Voto di sfiducia

Parlamento tutto ruota attorno all’Italicum, che con quel nome più d’una legge elettorale sembra un treno fermo. Renzi vorrebbe farlo ripartire come la locomotiva di Guccini e la sinistra Pd farlo finire su un binario morto in mezzo ai campi.

In attesa degli eventi è interessante sapere perché il premier sta forzando la mano e dimostra di non fidarsi dell’ala più movimentista e più demagogica del partito di maggioranza.

A raccontare il retroscena è l’ex capo dello Stato, Giorgio Napolitano, nei corridoi di Palazzo Madama. Quando era presidente, la minoranza Pd saliva di sovente al Quirinale per chiedergli d’intervenire e modificare i provvedimenti proposti da Renzi. Lui, incline alla trattativa, teneva loro la parte e si sentiva ripetere dall’ex sindaco di Firenze: «D’accordo presidente, ma se concediamo questo chiederanno altro e non ci fermiamo più». Napolitano lo convinceva ad accogliere le obiezioni e lo rassicurava: va bene così. Una richiesta, accolta. Seconda richiesta, accolta. Terza richiesta, quarta. Sempre sulla stessa legge, nel tentativo di far diventare tonda un’idea quadrata.

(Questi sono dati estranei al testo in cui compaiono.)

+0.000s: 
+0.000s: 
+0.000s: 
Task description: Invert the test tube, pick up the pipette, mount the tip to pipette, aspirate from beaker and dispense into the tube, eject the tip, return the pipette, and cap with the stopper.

Operazione di snaturamento progressivo del senso del provvedimento legislativo e sbriciolamento letale della pazienza di chiunque. Possiamo immaginare la reazione di un imprenditore, di un artigiano, di un cittadino di fronte a continue istanze. Alla fine fu lo stesso Napolitano - almeno così si racconta - a chiamare Renzi e ad ammettere: di questa minoranza non ci si può fidare. Sarà interessante sapere, fra qualche mese, se la pensa così anche Mattarella. Sempre che il governo non chiuda prima.